Task details | In the listing below, find the line that contains "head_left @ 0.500" and the line that contains "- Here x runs". Quote both and every line between them, exactly, and nothing more.

Information shown |
===============
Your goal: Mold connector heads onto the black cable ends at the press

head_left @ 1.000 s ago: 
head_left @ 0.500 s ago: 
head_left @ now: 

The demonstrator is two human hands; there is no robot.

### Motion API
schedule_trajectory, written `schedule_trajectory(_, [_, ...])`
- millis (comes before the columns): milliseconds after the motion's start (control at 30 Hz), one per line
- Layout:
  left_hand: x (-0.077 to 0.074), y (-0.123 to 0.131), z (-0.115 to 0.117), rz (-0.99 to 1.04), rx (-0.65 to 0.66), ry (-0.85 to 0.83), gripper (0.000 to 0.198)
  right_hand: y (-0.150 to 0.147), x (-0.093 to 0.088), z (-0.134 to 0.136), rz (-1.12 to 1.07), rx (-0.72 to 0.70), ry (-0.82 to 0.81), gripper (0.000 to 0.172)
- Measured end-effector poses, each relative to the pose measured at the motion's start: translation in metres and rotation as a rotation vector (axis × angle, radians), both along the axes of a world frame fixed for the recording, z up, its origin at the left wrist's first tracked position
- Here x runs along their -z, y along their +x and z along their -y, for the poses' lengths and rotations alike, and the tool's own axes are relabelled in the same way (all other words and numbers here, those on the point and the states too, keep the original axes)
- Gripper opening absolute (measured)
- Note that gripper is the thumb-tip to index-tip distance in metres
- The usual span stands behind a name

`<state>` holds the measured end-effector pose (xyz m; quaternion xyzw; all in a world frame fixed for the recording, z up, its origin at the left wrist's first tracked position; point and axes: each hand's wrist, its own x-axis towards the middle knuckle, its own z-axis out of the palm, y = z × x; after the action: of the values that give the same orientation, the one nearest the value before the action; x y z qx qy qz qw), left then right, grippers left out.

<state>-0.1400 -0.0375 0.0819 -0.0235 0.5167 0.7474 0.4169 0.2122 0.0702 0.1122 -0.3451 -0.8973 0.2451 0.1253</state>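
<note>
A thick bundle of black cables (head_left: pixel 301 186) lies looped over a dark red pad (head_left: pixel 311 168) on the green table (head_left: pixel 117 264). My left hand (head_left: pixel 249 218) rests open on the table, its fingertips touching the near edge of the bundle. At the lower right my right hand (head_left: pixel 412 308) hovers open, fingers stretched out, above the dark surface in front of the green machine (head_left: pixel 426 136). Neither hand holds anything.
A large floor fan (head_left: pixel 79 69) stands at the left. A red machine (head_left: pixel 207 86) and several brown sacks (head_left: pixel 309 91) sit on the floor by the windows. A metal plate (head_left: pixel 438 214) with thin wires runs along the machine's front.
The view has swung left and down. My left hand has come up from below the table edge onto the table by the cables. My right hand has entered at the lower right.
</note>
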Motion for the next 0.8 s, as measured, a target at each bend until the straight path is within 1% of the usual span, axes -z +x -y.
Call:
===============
Written solution |
head_left @ 0.500 s ago: 
head_left @ now: 

The demonstrator is two human hands; there is no robot.

### Motion API
schedule_trajectory, written `schedule_trajectory(_, [_, ...])`
- millis (comes before the columns): milliseconds after the motion's start (control at 30 Hz), one per line
- Layout:
  left_hand: x (-0.077 to 0.074), y (-0.123 to 0.131), z (-0.115 to 0.117), rz (-0.99 to 1.04), rx (-0.65 to 0.66), ry (-0.85 to 0.83), gripper (0.000 to 0.198)
  right_hand: y (-0.150 to 0.147), x (-0.093 to 0.088), z (-0.134 to 0.136), rz (-1.12 to 1.07), rx (-0.72 to 0.70), ry (-0.82 to 0.81), gripper (0.000 to 0.172)
- Measured end-effector poses, each relative to the pose measured at the motion's start: translation in metres and rotation as a rotation vector (axis × angle, radians), both along the axes of a world frame fixed for the recording, z up, its origin at the left wrist's first tracked position
- Here x runs along their -z, y along their +x and z along their -y, for the poses' lengths and rotations alike, and the tool's own axes are relabelled in the same way (all other words and numbers here, those on the point and the states too, keep the original axes)

That is the entire output.